At Country Style Dachshunds, this week began with our beloved Twiggy and the handsome Harley having their first and second dates. Although unseen, exciting changes have already begun.
Twiggy has ovulated and fertilization has occurred. The fertilised egg, now called an ovum, begins dividing. On day 6, each ovum divides into a two celled embryo. Day 7 and the embryos divide again and begin the journey down the fallopian tube towards the uterus.
Twiggy has finished her season and the four celled embryos are busy dividing. Eight celled embryos become sixteen celled embryos and by day 10 the embryo, now called a morula, has thirty-two cells. Day 11 and the sixty-four celled morula becomes a blastocyst.
Our gorgeous babies are approaching an important stage, and yet still look nothing like puppies. The blastocysts float freely within the uterine horns and they have grown from just a 1/4mm to 2mm across. The blastocysts space out evenly among the uterine horns and on day 19 they implant. The placenta begins to form.
This week, their hearts spring into action. Development of the brain and spinal cord begins and the head and neck bend forward. Limb buds begin to grow. The embryos’ retinas now have pigmentation. They have more than doubled in size at 5mm and, towards the end of this week, will have almost tripled in size again at 14mm. Twiggy has begun to gain weight, her ribs are wider and her stomach is lower. Mammary changes are more apparent.
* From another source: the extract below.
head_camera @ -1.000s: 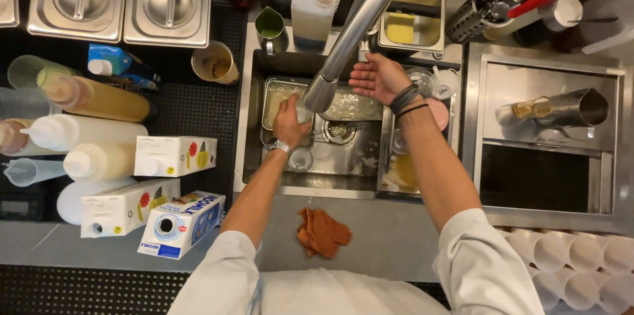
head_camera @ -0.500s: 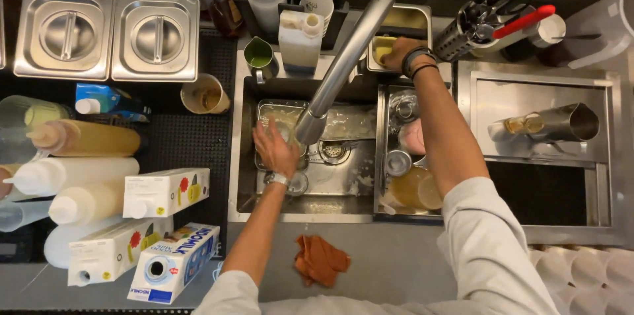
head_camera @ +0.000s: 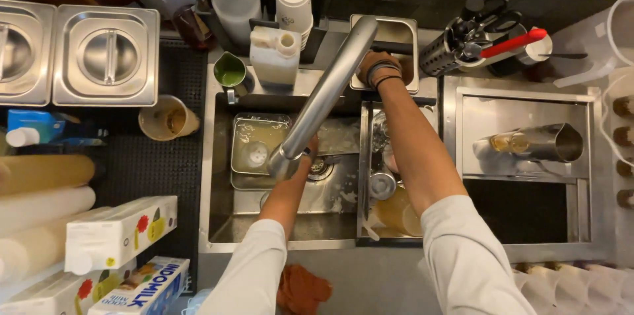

This is an important week, even though the gender of the puppies was decided when the eggs were fertilized in week 1, as their male and female characteristics can now be differentiated.
From day 29, the embryos’ toes begin to form and facial features are more defined. Their nipples and whisker buds are now visible. Their umbilical cords form and the embryos are around 18mm long. Our puppies are becoming more recognisable and the pigmentation in the eyes, nose and skin has started to develop.
Twiggy is slowing down and resting more. She has a noticeable bump and is needier and cuddlier than normal. Her food preferences are changing: she is now choosing cooked chicken over raw chicken mince! By the end of this week, the embryos have nearly doubled in size again.
Our puppies, now much more puppy like, have closed their eyelids. They will not re-open now until around 6 to 10 days after birth. Internal organs and external body parts have all formed. The ears have developed both inside and out and are now sealed. They will be completely deaf for the first 10 to 14 days of their lives.
The foetuses have their toenails and skin pigmentation. Towards the end of this week they are approaching over 45mm long. Ossification, the formation of bone, is complete.
Growth of the foetuses continues. Our puppies get lots of practice for the outside world by kicking, stretching, and swallowing. Movements can now be felt, which is always an exciting time.
Twiggy is gaining more weight. Her stomach is much lower. She is preferring to exercise in the garden and stay close to home, rather than do long walks though the farm and surrounding Dorset countryside. Her food intake is increasing and as the puppies take up more room, she is eating smaller meals more frequently throughout the day.
Our puppies will now continue to grow and get stronger. Twiggy will shed most of the hair on her stomach, which will make it easier to see the foetuses move through the skin. Around day 55 the foetuses begin to grow their beautiful coats. At the end of this week, on day 57, our puppies are now viable on the outside. Although they are nearly ready, their lungs are still underdeveloped, it will be much safer for them to wait for another week.
The foetuses now fully resemble the miniature dachshunds they will grow to be. Their coats will fill out and their lungs will fully mature. As the week goes on, they will start to run out of room and turn to face the right way for delivery.
Twiggy’s belly will drop even lower as the babies nearest her rib cage move down. Twiggy will spend more time in her whelping box and begin nesting in preparation. Her milk will come in and progesterone levels will lower. Roughly 24 hours before labour, Twiggy’s temperature will drop from around 38 degrees centigrade to between 36.9 and 36.0 degrees centigrade. This is caused by reduced progesterone, which triggers the first stage of labour to begin.
Above: left a chart showing the development of puppies in the womb, right a cross section of a uterus showing a litter of ten puppies in their amniotic sacks.
Some photos in this blog were sourced from the National Geographic documentary “Animals In The Womb”, which is well worth a watch.
It follows the gestational development of a litter of Golden Retrievers, a Bottle Nosed Dolphin, and an Asian Elephant.
We hope you are looking forward to the arrival of Twiggy’s puppies as much as we are!